The Finance Ministry is looking into easing the cash out requirements for merchants participating in the digital wallet scheme to enhance accessibility and boost its appeal.
According to Deputy Finance Minister Paopoom Rojanasakul, a stimulus subcommittee is considering this issue before presenting it to the stimulus committee.
The government expects to kick off the third phase of the digital wallet programme, distributing funds to people who register through the state's Tang Rat app starting in the second quarter.
The first two phases covered welfare cardholders, people with disabilities and people age 60 and older.
Merchants who register for the digital wallet programme and wish to convert digital funds into cash must make purchases from the second round onwards.
This means in the first round, when people purchase goods from merchants in an eligible individual's district and those merchants use the digital funds to make additional product purchases, only then can the digital wallet be converted into cash.
However, there are additional conditions that only tax-registered merchants (value-added tax, corporate income tax or personal income tax under Section 40 of the Revenue Code) can cash out, unless the merchant is exempt from tax according to the Revenue Code.
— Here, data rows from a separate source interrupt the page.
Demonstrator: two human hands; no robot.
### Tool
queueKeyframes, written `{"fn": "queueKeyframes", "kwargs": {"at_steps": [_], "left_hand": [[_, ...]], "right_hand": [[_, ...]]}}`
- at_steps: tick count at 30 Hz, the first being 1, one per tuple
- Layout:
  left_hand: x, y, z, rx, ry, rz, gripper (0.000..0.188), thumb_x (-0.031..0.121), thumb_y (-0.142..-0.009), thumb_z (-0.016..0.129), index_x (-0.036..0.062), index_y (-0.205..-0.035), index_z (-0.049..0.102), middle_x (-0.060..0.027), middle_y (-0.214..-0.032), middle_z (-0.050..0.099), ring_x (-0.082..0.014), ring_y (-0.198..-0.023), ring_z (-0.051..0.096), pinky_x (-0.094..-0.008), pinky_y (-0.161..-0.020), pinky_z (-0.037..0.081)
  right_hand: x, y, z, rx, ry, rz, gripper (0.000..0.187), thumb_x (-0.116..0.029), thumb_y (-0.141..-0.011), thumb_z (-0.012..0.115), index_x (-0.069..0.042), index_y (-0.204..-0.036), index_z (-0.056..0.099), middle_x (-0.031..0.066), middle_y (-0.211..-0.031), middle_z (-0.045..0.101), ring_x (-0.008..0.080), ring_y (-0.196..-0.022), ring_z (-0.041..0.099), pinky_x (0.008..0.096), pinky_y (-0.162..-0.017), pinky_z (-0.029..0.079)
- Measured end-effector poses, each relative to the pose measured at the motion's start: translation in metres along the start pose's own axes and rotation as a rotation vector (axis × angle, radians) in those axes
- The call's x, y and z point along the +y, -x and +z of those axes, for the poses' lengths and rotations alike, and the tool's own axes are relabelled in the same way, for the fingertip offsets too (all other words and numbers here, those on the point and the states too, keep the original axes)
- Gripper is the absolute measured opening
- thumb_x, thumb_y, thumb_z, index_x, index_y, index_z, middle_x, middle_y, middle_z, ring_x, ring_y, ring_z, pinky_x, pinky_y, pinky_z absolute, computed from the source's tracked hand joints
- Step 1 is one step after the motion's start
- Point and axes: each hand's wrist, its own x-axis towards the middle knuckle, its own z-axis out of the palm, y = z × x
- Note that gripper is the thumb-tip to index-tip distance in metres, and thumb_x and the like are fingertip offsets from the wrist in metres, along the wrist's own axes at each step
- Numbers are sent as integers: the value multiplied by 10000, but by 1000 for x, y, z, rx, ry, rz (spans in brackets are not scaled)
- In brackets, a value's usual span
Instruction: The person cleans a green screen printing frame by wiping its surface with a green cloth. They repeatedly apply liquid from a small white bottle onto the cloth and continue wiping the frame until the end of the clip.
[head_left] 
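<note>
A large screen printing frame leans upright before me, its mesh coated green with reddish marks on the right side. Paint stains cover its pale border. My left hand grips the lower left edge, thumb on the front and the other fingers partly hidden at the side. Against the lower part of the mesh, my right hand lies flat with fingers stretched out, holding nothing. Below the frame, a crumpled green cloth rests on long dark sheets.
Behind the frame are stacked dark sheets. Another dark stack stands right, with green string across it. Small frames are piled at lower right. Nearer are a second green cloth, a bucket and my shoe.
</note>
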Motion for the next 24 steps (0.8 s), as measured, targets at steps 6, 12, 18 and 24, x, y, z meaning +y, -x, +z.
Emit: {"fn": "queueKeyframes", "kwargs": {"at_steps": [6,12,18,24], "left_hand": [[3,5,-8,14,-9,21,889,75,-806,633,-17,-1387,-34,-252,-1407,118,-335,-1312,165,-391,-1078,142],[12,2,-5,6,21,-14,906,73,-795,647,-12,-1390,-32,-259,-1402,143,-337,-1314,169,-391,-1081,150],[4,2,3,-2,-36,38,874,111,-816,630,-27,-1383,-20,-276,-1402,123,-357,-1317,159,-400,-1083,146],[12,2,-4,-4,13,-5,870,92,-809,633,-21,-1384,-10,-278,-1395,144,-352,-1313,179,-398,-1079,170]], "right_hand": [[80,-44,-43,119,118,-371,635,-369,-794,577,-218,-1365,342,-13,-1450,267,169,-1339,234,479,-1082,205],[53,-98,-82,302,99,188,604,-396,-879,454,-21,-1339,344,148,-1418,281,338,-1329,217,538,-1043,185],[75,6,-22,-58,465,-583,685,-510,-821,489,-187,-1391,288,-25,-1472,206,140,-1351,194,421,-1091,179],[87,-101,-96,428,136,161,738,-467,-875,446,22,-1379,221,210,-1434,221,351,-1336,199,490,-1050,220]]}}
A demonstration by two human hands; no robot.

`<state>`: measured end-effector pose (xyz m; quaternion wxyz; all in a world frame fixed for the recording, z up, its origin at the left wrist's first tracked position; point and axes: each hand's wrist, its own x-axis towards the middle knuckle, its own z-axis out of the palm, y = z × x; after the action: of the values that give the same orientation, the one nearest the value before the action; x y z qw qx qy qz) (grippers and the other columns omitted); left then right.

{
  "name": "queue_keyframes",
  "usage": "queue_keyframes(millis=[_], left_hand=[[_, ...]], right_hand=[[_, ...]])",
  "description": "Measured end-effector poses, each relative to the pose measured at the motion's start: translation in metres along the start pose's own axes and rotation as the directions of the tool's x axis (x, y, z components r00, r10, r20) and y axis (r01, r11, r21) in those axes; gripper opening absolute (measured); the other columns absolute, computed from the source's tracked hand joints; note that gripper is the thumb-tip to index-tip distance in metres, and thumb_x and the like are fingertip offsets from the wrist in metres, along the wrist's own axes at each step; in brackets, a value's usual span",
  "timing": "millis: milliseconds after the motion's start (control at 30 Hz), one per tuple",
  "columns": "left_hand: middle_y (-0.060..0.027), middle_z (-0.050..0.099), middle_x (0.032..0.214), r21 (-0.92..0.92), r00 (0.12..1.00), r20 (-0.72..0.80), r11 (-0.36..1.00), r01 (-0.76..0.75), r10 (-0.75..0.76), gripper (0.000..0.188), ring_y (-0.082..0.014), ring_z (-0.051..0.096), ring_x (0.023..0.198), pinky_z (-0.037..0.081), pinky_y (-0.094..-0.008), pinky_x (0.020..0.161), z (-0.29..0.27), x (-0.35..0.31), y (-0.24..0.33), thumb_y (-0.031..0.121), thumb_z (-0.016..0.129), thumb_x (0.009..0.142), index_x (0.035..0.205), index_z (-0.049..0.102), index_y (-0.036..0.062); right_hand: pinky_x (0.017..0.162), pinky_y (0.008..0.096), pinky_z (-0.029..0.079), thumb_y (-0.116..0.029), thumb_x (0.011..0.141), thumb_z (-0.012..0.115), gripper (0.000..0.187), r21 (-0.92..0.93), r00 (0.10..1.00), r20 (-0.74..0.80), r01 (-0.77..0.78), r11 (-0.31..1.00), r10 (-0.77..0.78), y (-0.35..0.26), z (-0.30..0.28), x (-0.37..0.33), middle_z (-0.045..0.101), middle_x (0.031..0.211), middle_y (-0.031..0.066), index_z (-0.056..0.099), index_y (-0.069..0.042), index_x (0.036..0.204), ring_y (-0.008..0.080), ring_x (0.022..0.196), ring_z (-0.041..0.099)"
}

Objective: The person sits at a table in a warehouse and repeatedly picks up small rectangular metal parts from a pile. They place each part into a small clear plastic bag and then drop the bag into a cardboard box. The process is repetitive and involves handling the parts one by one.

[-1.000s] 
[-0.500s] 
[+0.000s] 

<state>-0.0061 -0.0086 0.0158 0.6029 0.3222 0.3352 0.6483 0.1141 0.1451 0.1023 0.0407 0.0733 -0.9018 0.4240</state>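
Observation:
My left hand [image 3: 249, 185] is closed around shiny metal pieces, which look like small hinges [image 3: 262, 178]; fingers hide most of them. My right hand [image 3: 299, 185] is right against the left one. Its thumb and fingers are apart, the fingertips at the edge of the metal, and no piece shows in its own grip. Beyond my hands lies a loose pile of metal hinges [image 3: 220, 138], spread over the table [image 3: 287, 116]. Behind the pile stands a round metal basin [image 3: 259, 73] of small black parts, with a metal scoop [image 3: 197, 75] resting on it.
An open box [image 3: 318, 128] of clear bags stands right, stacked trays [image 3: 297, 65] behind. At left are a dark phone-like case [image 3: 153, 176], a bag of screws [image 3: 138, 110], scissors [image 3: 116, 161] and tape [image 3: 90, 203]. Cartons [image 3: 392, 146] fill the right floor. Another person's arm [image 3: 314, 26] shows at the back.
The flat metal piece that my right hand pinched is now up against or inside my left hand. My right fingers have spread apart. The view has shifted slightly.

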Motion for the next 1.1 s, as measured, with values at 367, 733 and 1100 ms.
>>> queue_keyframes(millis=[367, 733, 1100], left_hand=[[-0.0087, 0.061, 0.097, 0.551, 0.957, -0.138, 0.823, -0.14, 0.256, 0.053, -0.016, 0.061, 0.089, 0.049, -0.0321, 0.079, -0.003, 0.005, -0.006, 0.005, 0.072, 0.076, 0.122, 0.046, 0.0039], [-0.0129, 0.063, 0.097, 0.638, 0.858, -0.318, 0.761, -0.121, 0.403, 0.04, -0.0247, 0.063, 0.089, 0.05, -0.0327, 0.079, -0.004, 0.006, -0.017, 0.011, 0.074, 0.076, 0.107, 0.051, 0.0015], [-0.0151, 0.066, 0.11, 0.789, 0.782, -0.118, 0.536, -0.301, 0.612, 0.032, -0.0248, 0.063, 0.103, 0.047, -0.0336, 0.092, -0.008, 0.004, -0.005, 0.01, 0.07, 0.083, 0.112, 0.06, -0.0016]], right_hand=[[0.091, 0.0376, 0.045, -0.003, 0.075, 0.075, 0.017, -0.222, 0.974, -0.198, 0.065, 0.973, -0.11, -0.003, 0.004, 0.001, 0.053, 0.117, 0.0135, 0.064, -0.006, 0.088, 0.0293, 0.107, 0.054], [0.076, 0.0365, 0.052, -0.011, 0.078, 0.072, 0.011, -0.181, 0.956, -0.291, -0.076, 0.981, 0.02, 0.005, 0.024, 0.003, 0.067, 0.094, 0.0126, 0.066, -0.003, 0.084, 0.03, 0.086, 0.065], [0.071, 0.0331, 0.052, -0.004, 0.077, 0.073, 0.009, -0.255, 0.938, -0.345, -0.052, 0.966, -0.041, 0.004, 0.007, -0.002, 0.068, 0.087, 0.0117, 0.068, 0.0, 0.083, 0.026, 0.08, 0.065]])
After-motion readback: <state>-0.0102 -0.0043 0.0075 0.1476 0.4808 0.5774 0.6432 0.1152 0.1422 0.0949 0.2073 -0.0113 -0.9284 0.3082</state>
Mr Paopoom said the Fiscal Policy Office's assessment of the first phase of the programme, which provided funds to 14.4 million welfare cardholders and people with disabilities, is that the scheme helped reduce inequality in the country.
The Gini coefficient, which measures income inequality, dropped by 0.01%. Such a reduction typically takes about three years based on historical economic development trends.
He also responded to criticism about the effectiveness of distributing money to reduce inequality, as critics said it is an unsustainable solution.
Mr Paopoom said addressing inequality is not limited to cash distributions to low-income individuals, with other government projects targeting economic development, such as infrastructure investments.
He said the government's goal for the digital wallet programme is a short-term stimulus to build confidence in the economy, benefiting both producers and consumers.
The funds will be distributed across 878 districts nationwide, targeting up to 45 million people, aiming to establish a foundation for both the economy and digital systems, said Mr Paopoom.
The project should create business opportunities and help to lift the economy, he said.
Eligibility for the digital wallet scheme is reserved for Thai nationals aged 16 and older who have taxable income in the 2023 tax year of up to 840,000 baht, with bank account balances of no more than 500,000 baht as of March 31, 2024.
The government set a budget of 450 billion baht for the project, allocated from the fiscal 2024 and 2025 budgets.